### PROBLEM TO SOLVE
Looking at the entries below, how many lines include the word "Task"? Answer with the number alone.

________

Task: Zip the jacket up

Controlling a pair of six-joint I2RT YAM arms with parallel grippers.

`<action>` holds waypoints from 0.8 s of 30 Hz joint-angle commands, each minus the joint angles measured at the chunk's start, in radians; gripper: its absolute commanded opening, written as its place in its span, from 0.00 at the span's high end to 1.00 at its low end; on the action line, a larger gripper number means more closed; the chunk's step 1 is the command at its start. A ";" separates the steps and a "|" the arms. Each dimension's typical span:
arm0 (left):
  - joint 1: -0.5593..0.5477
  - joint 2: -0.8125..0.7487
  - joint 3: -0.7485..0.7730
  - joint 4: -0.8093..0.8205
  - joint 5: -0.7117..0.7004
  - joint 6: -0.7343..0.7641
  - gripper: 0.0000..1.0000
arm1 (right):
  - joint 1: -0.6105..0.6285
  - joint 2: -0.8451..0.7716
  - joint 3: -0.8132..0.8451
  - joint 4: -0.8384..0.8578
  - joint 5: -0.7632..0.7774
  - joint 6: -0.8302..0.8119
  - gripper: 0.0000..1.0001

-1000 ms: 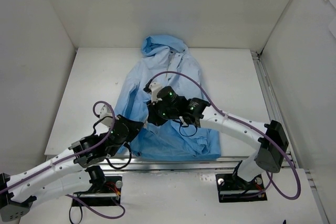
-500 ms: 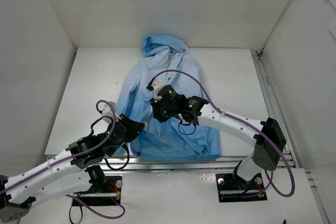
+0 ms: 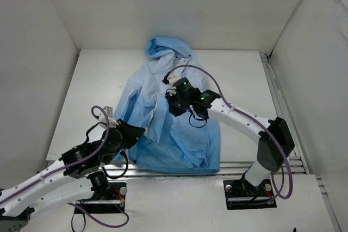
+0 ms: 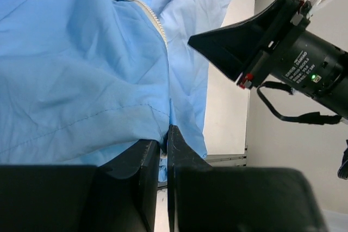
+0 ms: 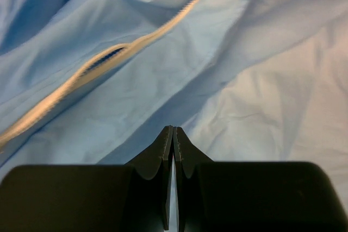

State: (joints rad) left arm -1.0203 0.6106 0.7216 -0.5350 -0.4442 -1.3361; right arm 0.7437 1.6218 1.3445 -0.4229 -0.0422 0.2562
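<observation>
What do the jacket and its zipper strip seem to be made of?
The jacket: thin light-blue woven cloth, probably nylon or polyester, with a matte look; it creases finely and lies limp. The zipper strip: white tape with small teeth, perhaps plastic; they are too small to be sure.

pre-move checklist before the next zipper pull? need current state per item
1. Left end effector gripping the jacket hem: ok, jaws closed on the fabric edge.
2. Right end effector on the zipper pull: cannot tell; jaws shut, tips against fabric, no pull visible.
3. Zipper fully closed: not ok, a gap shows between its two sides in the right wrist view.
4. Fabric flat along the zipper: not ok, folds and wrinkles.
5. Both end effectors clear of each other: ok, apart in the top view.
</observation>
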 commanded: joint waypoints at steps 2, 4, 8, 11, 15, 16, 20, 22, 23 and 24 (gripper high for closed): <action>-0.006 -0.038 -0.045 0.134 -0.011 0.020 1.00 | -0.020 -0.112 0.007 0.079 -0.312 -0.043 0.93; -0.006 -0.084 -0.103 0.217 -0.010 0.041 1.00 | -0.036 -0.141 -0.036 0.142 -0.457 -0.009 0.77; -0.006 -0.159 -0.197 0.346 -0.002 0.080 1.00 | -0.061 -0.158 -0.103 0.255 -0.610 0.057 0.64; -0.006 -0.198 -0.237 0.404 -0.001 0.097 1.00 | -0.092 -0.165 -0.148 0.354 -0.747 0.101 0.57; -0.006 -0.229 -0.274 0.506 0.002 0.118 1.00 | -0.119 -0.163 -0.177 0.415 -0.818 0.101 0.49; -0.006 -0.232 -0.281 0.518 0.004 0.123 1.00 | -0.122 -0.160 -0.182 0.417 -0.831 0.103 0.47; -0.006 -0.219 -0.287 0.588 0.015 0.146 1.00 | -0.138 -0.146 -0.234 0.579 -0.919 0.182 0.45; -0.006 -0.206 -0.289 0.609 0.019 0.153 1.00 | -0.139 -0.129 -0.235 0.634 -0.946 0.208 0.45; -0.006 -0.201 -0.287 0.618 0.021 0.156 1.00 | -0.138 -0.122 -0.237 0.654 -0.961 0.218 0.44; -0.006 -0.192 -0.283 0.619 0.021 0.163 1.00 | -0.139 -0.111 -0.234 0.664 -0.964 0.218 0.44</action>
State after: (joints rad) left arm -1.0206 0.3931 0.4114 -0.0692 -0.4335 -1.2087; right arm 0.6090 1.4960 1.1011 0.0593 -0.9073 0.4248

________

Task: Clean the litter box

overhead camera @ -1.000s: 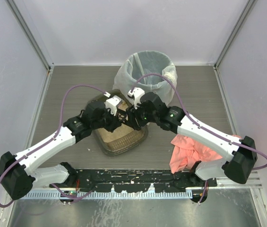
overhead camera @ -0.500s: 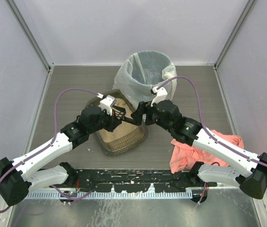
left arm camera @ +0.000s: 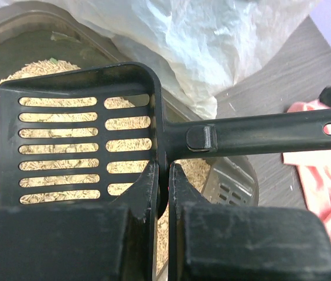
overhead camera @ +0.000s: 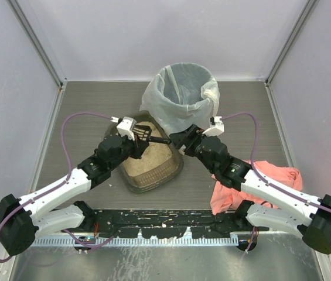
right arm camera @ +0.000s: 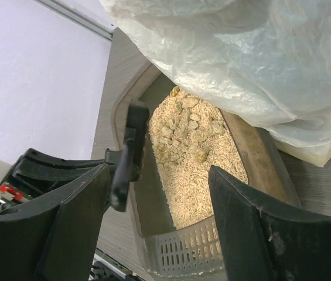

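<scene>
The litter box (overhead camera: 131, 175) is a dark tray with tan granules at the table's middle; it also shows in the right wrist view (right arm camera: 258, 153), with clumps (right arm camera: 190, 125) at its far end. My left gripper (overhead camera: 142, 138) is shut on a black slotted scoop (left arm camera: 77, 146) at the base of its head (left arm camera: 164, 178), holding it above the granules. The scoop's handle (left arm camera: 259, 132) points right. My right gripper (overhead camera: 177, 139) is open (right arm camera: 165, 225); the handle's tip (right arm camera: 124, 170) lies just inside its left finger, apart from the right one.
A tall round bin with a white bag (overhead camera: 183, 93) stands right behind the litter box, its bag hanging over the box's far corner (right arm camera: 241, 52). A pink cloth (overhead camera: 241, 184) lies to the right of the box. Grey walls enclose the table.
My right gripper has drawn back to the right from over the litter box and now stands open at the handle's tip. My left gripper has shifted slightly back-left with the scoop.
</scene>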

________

### SOLUTION FOR THIS EXERCISE
2